Leave a common index as free in contraction

I have a tensor that can be written in the following form:

T_{i\, i'}^{j\,j'}= A_{i\,j} \delta(i,\,i') \delta(j,\,j')

Where i, j etc. Are site indices.
From this writing it is clear that all the indices are free and do not have to be contracted, but how can I prevent that? If I double prime the index to make it different, then how I’m going to undo it the moment that I have to actually apply the Tensor? (Consider that this tensor will be in a MPO so it will use the default implementation of MPS*MPO).
In my case the sites are Qudits of dim d=4, so T would have a size of 256 while A of 16, so I think it would be both space and time saving.

EDIT:
I’ve found something that works:

T = zeros(3,2,2)
T[1,1,1] = 1
T[1,2,2] = 2
T[2,1,1] = 3
T[2,2,2] = 4
T[3,1,1] = 5
T[3,2,2] = 6

i,j = Index.((3,2))

T = itensor(T,(i, j', j))

A = zeros(3,2)
A[1,1] = 1
A[1,2] = 2
A[2,1] = 3
A[2,2] = 4
A[3,1] = 5
A[3,2] = 6

A=ITensor(A,(i,j))

function foo(A::ITensor, j::Index)
  k=Index(1)
  A=ITensors.setinds(A,(inds(A)...,k)) #add trivial index
  pairs = [A*onehot(j=>i)*onehot(j'=>i)=>k for i in 1:dim(j)]
  S,s = directsum(pairs...)
  return S*delta(s,j)
end

T == foo(A,j)

The only problem is that on exit I still have something dense, while I’d like to obtain something that employs the sparsity of the matrix

Hi @VinceNeede,
The question you’re asking is a good one, about how to obtain a sparse result.

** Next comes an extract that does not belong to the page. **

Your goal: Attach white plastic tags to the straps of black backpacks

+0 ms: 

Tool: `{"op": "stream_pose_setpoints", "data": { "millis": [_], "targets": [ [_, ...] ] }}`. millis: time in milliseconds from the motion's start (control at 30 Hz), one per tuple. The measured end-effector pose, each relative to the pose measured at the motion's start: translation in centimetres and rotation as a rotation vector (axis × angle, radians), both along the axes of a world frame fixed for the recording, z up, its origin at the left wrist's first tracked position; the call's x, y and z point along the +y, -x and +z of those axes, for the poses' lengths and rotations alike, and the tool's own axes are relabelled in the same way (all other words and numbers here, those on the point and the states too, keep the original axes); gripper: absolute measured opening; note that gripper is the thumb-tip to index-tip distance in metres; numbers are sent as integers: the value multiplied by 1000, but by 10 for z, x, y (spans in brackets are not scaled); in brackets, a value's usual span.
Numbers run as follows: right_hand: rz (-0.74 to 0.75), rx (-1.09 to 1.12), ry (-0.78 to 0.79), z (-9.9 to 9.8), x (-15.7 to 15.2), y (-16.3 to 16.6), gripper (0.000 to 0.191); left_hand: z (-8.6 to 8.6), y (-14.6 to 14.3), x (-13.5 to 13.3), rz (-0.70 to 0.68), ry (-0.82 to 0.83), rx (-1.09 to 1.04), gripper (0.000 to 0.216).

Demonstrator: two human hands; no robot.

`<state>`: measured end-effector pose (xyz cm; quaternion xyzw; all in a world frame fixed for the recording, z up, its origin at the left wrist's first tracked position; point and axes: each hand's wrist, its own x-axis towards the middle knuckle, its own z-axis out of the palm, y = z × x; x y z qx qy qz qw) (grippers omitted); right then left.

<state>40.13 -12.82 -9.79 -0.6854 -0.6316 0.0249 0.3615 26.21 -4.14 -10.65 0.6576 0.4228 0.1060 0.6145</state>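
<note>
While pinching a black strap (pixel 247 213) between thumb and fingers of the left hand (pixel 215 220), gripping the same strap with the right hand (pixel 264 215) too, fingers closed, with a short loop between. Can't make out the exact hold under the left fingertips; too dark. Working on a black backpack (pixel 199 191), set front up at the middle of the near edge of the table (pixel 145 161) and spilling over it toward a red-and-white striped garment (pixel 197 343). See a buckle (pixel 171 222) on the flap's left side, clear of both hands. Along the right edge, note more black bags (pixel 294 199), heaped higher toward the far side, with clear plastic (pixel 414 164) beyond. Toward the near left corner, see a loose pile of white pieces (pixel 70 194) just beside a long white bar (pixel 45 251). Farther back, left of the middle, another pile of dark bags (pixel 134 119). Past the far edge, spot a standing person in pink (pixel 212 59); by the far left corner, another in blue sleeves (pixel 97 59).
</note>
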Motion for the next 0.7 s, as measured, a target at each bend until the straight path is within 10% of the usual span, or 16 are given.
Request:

Currently we dont support general sparse tensors (only rather special-case types of sparsity) but with a current redesign that is happening of the underlying layers of ITensor we will be supporting general sparsity in the near future. So for now please just use dense tensors unless it is a major bottleneck in your calculation and we will be making news posts when the more general sparse features become available.